Homens, mulheres e até mesmo crianças fazem esse trabalho. Muitos afirmam que, por não haver emprego suficiente, encontraram essa ocupação. Alguns não querem trabalhar recebendo ordens de outras pessoas, e resolvem fazer da rua seu próprio ambiente de serviço.

“Ele garante que está muito melhor do que num emprego fixo, pois não se sente bem recebendo ordens de um chefe.”

Cristiano Santana vende água há seis meses na Avenida Barão do Rio Branco, trabalhando de oito da manhã às quinze da tarde. De segunda a sábado. Costuma ter uma renda de mil reais ou mais por mês. Escolheu esse trabalho, segundo ele, por falta de opção: “É por causa do desemprego, pra não ficar sem fazer nada, a única opção que eu tive foi trabalhar no sinal.”

Ele sustenta a família com essa atividade, e sente-se satisfeito por estar trabalhando nesse ambiente, mesmo com as dificuldades. Sem formação escolar e sem cursos que o qualificasse em algo, a busca por trabalho ficou difícil, mas consegue ganhar mais que um salário mínimo: “Minha rotina é normal, é como se eu estivesse trabalhando fixo”, diz ele.

José Silva é estudante, e faz vendas nas ruas há cerca de dois anos. Para se proteger do sol, usa um chapéu de palha e protetor solar. Fica em média 6 horas por dia nas ruas vendendo água. Para manter o pique, criou o hábito de se alimentar bem e dormir cerca de oito horas por dia, o descanso para resistir ao trabalho árduo.

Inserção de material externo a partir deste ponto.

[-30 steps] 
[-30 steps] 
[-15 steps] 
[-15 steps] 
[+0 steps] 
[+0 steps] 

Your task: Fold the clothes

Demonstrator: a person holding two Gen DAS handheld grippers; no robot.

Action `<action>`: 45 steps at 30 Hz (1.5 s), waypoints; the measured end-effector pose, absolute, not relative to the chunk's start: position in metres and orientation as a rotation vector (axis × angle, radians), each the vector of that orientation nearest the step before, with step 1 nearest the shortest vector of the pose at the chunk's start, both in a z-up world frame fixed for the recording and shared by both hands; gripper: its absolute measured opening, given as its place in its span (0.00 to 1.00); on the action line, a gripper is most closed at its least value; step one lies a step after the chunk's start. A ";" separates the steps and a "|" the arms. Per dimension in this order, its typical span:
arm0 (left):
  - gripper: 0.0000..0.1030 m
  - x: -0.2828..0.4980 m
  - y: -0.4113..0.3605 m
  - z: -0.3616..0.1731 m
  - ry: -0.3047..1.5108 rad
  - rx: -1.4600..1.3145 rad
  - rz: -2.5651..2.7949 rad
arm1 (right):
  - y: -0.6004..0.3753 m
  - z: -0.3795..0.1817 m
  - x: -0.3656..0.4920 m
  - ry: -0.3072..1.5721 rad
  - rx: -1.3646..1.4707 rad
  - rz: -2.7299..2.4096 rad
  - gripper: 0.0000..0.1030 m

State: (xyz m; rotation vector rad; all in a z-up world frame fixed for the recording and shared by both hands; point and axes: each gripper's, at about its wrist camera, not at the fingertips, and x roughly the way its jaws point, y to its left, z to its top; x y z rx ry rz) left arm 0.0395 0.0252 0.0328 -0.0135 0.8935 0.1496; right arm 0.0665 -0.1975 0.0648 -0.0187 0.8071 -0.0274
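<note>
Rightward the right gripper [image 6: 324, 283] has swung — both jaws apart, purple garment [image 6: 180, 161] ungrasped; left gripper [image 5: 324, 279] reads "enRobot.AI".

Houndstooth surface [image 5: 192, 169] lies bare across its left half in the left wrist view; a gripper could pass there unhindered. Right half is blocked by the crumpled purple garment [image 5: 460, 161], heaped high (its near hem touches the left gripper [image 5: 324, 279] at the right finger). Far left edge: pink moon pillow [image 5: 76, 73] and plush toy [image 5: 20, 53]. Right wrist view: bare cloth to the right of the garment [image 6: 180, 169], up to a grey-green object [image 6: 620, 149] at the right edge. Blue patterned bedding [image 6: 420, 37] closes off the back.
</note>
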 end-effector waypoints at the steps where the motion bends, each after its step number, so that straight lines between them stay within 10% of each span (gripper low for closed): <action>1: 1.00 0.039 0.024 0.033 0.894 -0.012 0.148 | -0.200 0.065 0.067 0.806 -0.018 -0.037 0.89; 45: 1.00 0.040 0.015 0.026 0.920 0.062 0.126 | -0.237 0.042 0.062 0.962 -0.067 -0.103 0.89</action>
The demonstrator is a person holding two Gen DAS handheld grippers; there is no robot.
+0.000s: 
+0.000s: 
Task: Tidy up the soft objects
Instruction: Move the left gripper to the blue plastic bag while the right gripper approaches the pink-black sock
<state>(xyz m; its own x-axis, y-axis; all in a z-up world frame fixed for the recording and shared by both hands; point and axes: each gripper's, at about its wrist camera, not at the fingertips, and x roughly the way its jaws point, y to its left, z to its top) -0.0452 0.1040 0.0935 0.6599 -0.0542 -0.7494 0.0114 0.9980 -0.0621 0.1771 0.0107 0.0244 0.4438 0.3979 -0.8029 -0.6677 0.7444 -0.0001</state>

“A questão é, eu costumo me alimentar direitinho, ter uma boa alimentação. É como eu descanso para ter resistência para vender neste sol”. Ele garante que está muito melhor do que num emprego fixo, pois não se sente bem recebendo ordens de um chefe. O que pretende fazer no futuro? “Estudar para ingressar em uma universidade”.

A vendedora de doces

Selma, como é chamada, veio de Fortaleza com sua família para conseguir um bom emprego. Cuida dos quatro filhos sozinha, mas já está há um ano e meio na cidade e ainda não conseguiu trabalho. Para sustentar os filhos, resolveu vender doces na sinaleira. De real em real ela consegue o pão do dia. A filha mais velha, aparentando ter dezesseis anos, ajuda em outra parte da avenida. Enquanto estão vendendo os doces, os mais novos brincam na calçada – Dona Selma sempre de olho neles. A saudade da terra natal traz esperança de algo melhor: ela não descarta encontrar uma boa oportunidade.

“O pai não está aqui para ajudar. Eu sou sozinha para cuidar desses meninos, e o jeito é este mesmo.”

“Estou fazendo isso aqui para não ficar parada. Se eu ficar parada eu e meus filhos morremos de fome. O pai não está aqui para ajudar. Eu sou sozinha para cuidar desses meninos, e o jeito é este mesmo. Mas não nego um emprego. Só não estou em um porque não achei. Ainda procuro…”.

O vendedor de bolsas

Antônio Nogueira vende mochilas e bolsas de viagem há cinco anos. Não é de fazer anúncio do seu produto, como outros vendedores, porém, seu negócio rende bem, chamando a atenção dos clientes ao passarem na avenida. Ele mesmo fabrica seus produtos, que custam entre R$15,00 e R$30,00 reais. Diariamente chega a ganhar R$150,00 reais.

Tudo começou há vinte anos, quando iniciou o aprendizado em costura de bolsas. Ele foi selecionado para trabalhar em uma fábrica. Daí comprou sua própria máquina de costura e em casa resolveu fabricar os produtos. “Comecei costurando, depois comprei minha máquina de costura e faço minhas próprias mochilas e costuro até hoje”. Pela manhã vende as mochilas, e à tarde fabrica, junto com seu filho. Todos os dias vive essa rotina, menos aos domingos.


 

Trabalhar em semáforos foi a escolha que alguns feirenses fizeram para se manter. Dividindo espaço com os carros, cronometrando o tempo de cada sinal parado, tentando vender o mais rápido possível. Comprando seus produtos por um preço mais em conta para revender nas ruas, todos os dias têm a expectativa de voltar com a caixa ou o carrinho vazio, e a satisfação de ter conseguido vender tudo, garantindo combustível para a sobrevivência em nossa cidade-feira.